Julie Danho on “In Waterplace Park on Our 15th Anniversary”:

 

I often incorporate research into my poems, and as I revised this one, I read a 50-page report on the construction of Waterplace Park in Providence, Rhode Island. Even though I’d been born in the state and lived outside of Providence most of my life, there was so much I didn’t know about our capital city and the park that helped revitalize it. Some of the report’s details made it into the poem, like the city demolishing miles of streets to uncover the river. But I eventually had to cut my favorite fact—that the paved-over river had been considered the world’s widest bridge.

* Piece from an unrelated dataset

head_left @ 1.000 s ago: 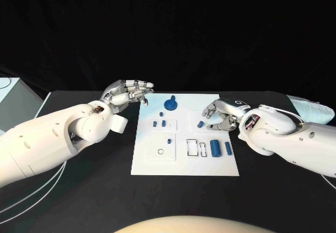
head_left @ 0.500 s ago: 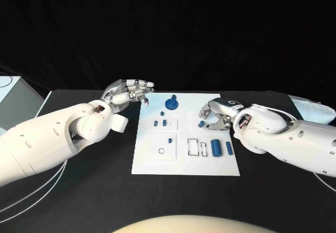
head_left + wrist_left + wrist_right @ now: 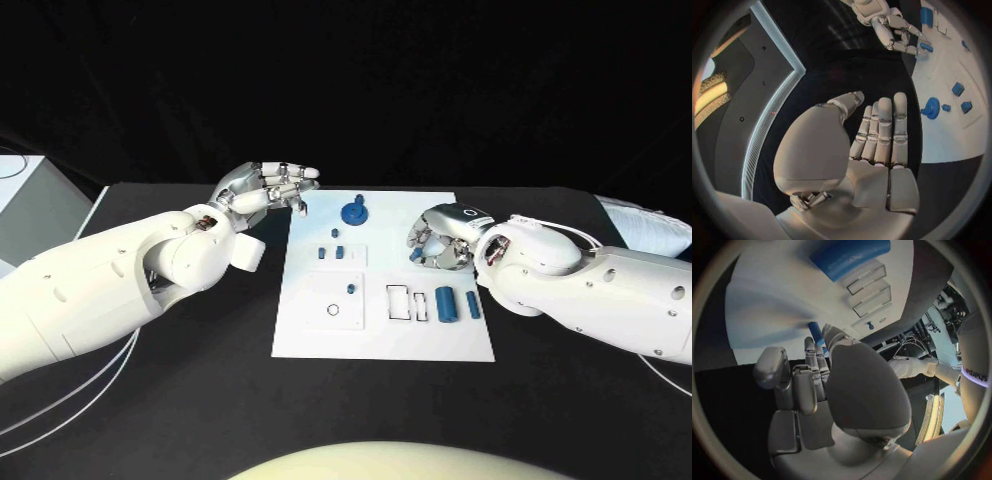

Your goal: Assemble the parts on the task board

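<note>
The white task board (image 3: 382,335) lies at the centre of the frame on my black counter (image 3: 202,400). Near its middle right, two blue cylinders (image 3: 457,302) lie side by side. Just above them, at the board's right edge, my right hand (image 3: 440,240) curls its fingers around a small blue peg (image 3: 415,254). Farther up, a blue round knob part (image 3: 353,212) stands near the board's top. Left of it, off the board's upper left corner, my left hand (image 3: 267,190) hovers empty, fingers loosely parted.
</note>
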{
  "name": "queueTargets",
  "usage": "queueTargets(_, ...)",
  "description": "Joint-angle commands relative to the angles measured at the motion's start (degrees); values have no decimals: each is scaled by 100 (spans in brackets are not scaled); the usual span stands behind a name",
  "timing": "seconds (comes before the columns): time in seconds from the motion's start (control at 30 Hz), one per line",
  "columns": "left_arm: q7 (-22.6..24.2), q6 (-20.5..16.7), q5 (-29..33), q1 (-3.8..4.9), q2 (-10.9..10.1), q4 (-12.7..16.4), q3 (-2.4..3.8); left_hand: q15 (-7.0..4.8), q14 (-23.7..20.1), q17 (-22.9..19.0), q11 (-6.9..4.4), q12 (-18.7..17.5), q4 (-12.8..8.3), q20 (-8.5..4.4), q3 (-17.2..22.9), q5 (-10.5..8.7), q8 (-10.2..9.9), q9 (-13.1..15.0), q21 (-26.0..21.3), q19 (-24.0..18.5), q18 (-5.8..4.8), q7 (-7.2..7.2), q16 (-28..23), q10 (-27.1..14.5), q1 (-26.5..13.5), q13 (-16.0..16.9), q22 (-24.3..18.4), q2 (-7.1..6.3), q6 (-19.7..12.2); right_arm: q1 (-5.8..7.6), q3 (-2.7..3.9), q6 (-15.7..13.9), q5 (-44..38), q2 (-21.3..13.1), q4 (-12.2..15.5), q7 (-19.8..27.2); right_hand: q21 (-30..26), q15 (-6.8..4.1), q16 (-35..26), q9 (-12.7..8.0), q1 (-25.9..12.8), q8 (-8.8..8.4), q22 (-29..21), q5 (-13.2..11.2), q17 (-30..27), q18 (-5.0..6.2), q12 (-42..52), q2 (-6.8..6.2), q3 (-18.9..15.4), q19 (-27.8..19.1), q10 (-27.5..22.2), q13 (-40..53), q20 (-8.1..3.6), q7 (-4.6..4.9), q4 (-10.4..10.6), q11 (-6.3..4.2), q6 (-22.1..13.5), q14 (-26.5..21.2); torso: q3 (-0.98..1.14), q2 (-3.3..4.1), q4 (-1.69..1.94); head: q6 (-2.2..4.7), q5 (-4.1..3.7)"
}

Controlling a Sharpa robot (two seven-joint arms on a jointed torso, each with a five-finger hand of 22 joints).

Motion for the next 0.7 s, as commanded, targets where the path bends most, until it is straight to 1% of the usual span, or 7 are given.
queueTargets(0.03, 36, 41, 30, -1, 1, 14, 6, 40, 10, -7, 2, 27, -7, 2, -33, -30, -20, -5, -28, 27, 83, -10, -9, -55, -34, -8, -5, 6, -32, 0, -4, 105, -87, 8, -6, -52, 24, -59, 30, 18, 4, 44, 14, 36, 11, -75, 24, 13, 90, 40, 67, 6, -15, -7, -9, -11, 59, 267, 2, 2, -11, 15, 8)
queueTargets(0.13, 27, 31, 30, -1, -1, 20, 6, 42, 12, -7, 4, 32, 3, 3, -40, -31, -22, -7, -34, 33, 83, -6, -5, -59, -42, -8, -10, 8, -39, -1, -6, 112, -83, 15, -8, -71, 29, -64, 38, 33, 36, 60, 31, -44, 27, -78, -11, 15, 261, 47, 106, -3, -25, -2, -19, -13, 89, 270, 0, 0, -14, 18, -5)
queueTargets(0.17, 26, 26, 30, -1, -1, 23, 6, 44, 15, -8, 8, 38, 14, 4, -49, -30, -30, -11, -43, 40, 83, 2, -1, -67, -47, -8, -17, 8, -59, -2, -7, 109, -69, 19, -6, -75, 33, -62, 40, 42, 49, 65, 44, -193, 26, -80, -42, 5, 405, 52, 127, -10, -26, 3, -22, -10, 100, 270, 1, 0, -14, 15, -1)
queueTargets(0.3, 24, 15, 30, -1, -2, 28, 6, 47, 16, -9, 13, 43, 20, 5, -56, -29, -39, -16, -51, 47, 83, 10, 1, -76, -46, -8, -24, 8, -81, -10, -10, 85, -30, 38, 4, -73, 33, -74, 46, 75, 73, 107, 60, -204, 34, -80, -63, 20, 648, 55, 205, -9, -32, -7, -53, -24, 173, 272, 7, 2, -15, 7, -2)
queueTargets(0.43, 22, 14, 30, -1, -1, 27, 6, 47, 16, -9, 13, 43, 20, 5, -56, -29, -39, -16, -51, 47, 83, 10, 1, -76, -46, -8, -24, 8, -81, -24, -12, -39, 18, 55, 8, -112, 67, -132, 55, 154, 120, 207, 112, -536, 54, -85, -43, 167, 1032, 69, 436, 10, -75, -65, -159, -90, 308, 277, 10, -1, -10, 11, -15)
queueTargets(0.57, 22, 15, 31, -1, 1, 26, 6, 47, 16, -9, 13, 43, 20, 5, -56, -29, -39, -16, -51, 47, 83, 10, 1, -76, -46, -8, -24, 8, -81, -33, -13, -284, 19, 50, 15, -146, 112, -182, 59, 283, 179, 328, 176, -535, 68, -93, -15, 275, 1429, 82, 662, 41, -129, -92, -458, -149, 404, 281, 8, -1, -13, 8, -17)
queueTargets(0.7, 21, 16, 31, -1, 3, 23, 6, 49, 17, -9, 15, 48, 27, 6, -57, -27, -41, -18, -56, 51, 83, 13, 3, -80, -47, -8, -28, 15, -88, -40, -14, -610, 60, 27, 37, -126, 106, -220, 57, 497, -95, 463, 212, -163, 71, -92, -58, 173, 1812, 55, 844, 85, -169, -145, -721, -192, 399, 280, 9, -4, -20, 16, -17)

For almost twenty years, I walked by Waterplace Park on my way into work. Sometimes I’d imagine seeing it as a tourist—how surprising and lovely it would be. The footbridges, the gondolas, the curved stone sofas built along the cobblestone walkways. Even though I was a teenager when it was built, I don’t remember what the city looked like before it.

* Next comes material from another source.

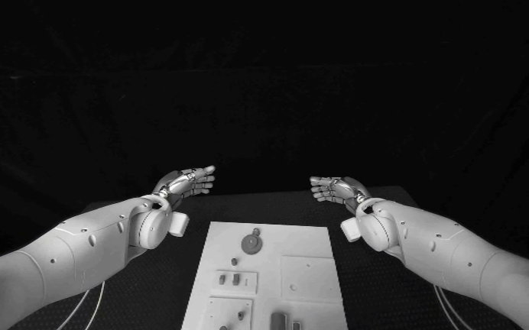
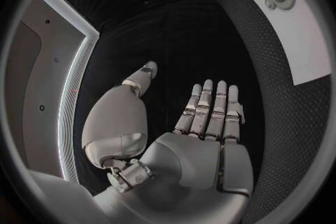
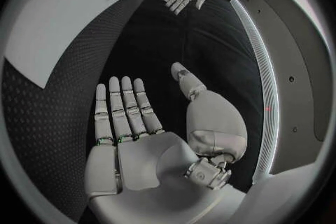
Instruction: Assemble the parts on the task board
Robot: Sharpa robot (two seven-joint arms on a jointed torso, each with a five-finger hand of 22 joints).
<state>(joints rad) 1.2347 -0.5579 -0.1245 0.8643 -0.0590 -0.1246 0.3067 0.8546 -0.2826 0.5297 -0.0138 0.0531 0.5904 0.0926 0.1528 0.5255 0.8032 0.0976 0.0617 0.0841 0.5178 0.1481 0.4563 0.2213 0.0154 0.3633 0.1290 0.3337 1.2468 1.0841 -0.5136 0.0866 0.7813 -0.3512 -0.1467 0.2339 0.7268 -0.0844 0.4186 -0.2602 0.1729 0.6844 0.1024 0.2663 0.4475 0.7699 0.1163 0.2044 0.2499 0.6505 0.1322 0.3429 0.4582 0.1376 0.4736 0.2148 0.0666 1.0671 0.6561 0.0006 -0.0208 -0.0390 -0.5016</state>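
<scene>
Both robot hands, left (image 1: 187,182) and right (image 1: 336,189), are hovering spread and empty beyond the task board (image 1: 276,232), equally near; its round part (image 1: 252,244) is lying between them, toward the robot.

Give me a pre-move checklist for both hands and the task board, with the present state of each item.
1. Left robot hand holds nothing, fingers apart: ok.
2. Right robot hand holds nothing, fingers apart: ok.
3. Both hands off the task board, hovering past its far end: ok.
4. Round part lies on the board's far section, untouched: ok.
5. Small parts in the nearer compartments, seated or loose: cannot tell.
6. Board's near edge in the head view, cut off by the picture's bottom: cannot tell.
</scene>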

I was waiting for my husband on our anniversary when I wrote the first draft, but it went through a number of revisions before he appeared in the poem, then became the focus. Now I think of it as a double love poem.

 

 

Marilyn Johnson on “Remnant Tongue”:

I was sitting in a coffee shop in NYC, sharing some of my poems with a fellow poet. She wanted to hear them read aloud, and I told her I’d rather not, because of my tongue.
What’s wrong with your tongue?
Oh, you know.
No, I don’t.
It felt horrible to say out loud that I’d had part of my tongue removed. Have you written any poems about this? she asked, and no, I hadn’t. She started writing down what I told her. You know you put your hand in front of your mouth when you talk about this, she said, and sent me out the door with the command to write a poem about my cancer.
I wrote the first draft on the train on the way home. It was as if this friend had physically pulled my hand away from my mouth, and the poem crawled/spilled out of me, extended by a dream in which I could not get into my childhood friend’s house and could not reach my dead, though I was closer to them than ever. Remnant Tongue is about things I don’t want to say.